¿Cuál debe ser el orden de las prioridades en nuestra familia?


Pregunta: "¿Cuál debe ser el orden de las prioridades en nuestra familia?"

Respuesta:
En ningún pasaje la Biblia nos señala paso a paso el orden para las prioridades de las relaciones familiares. Sin embargo, aun así, podemos mirar las Escrituras para ver los principios generales para priorizar nuestras relaciones familiares. Obviamente, Dios está primero: Deuteronomio 6:5 “Y amarás a Jehová tu Dios de todo tu corazón, y de toda tu alma, y con todas tus fuerzas”. Todo el corazón, el alma y las fuerzas de uno deben estar comprometidos a amar a Dios, haciéndolo la prioridad número uno.

Si estás casado(a), tu cónyuge viene después de Dios. Un hombre casado debe amar a su esposa como Cristo amó a la iglesia (Efesios 5:25). La prioridad número uno de Cristo –después de obedecer y glorificar al Padre–fue la Iglesia. Aquí hay un ejemplo que los esposos deben seguir: Primero Dios, después su esposa. De la misma manera, las esposas deben estar sujetas a sus maridos “como al Señor” (Efesios 5:22). El principio es que el esposo de una mujer es segundo después de Dios en sus prioridades.

Si los esposos y las esposas están en segundo lugar después de Dios en nuestras prioridades, y siendo que el esposo y la esposa son una sola carne (Efesios 5:31), se deduce que el resultado de esa relación matrimonial –los hijos– deberían ser la siguiente prioridad. Los padres deben criar hijos piadosos quienes serán la siguiente generación de aquellos que amen al Señor con todo su corazón (Proverbios 22:6; Efesios 6:4), mostrando una vez más que Dios es la primera de nuestras prioridades y todas las demás relaciones deben reflejar eso.

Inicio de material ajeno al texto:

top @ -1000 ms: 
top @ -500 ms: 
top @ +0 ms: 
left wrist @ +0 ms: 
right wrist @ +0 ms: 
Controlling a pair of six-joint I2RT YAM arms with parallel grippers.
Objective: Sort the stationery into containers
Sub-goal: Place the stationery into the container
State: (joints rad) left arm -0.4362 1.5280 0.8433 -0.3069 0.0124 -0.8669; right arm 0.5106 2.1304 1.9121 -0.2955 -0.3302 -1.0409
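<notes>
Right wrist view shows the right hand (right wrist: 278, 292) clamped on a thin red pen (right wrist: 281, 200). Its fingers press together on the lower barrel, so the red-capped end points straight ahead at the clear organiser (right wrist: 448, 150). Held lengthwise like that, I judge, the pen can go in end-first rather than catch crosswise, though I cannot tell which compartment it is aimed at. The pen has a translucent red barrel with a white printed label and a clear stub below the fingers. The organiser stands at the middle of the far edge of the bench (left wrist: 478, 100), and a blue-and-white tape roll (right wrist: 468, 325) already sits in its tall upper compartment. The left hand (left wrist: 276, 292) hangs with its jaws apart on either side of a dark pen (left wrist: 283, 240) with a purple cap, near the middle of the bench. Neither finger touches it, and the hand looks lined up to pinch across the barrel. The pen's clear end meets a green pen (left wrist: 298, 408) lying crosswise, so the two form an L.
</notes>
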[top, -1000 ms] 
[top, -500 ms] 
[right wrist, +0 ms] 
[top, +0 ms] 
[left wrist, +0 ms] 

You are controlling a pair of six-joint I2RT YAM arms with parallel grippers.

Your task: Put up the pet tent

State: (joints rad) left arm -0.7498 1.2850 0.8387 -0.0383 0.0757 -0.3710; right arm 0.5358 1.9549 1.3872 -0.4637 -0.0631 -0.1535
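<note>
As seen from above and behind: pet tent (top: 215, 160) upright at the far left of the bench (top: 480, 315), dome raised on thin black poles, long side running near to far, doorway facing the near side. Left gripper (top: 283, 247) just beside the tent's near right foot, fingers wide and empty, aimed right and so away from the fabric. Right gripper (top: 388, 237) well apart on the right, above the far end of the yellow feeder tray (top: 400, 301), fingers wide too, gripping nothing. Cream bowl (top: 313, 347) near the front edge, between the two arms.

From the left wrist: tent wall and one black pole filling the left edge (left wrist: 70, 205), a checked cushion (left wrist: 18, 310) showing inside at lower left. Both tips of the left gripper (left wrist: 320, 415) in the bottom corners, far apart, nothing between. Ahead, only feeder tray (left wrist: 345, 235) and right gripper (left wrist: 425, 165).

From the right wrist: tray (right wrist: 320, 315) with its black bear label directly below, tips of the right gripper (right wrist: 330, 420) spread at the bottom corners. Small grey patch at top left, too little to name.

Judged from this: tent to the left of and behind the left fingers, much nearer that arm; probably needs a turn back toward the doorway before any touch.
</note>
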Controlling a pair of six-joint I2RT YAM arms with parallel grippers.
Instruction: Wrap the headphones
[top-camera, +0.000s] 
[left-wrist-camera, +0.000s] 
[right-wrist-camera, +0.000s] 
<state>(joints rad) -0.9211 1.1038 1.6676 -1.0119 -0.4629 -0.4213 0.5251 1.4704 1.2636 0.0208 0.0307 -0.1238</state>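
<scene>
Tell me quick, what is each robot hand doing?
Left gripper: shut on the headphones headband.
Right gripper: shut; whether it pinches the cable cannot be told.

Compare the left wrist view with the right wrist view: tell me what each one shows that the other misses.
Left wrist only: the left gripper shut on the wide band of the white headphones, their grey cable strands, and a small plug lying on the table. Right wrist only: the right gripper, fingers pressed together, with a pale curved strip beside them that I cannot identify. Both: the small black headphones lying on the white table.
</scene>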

Deuteronomio 5:16 nos dice que honremos a nuestros padres, para que tengamos larga vida y nos vaya bien. No se especifica un límite de edad, lo que nos lleva a creer que en tanto nuestros padres vivan, debemos honrarlos. Desde luego, una vez que un niño alcanza la edad adulta, él ya no está obligado a obedecerlos (“Hijos, obedeced a vuestros padres…”), pero no hay límite de edad para honrarlos. Podemos concluir de esto, que los padres son los siguientes en la lista de prioridades después de Dios, nuestros cónyuges e hijos. Después de los padres viene el resto de la familia (1 Timoteo 5:8).

Siguiendo a la familia extendida de uno en la lista de prioridades están los hermanos en la fe. Romanos 14 nos dice que no juzguemos ni menospreciemos a nuestros hermanos (v.10), tampoco hacer cualquier cosa que cause que nuestro hermano en Cristo “tropiece” o caiga espiritualmente. Mucho del libro de 1 Corintios son instrucciones de Pablo sobre cómo debe vivir la Iglesia junta en armonía, amándose unos a otros. Otras exhortaciones referentes a nuestros hermanos y hermanas en Cristo son: “…servíos por amor los unos a los otros” (Gálatas 5:13); “Antes sed benignos unos con otros, misericordiosos, perdonándoos unos a otros, como Dios también os perdonó a vosotros en Cristo” (Efesios 4:32); “Por lo cual, animaos unos a otros, y edificaos unos a otros, así como lo hacéis” (1 Tesalonicenses 5:11); “Y considerémonos unos a otros para estimularnos al amor y a las buenas obras” (Hebreos 10:24). Finalmente viene el resto del mundo (Mateo 28:19), a quienes debemos llevar el evangelio, haciendo discípulos de Cristo.

En conclusión, la orden escritural de prioridades es… Dios, cónyuge, hijos, padres, familiares, hermanos y hermanas en Cristo, y el resto del mundo. Mientras que a veces las decisiones deben ser tomadas para enfocarse en una persona sobre otra, la meta es no descuidar ninguna de nuestras relaciones. El equilibrio bíblico está permitiendo que Dios nos capacite para que cumplamos con todas las prioridades de nuestras relaciones, dentro y fuera de nuestras familias.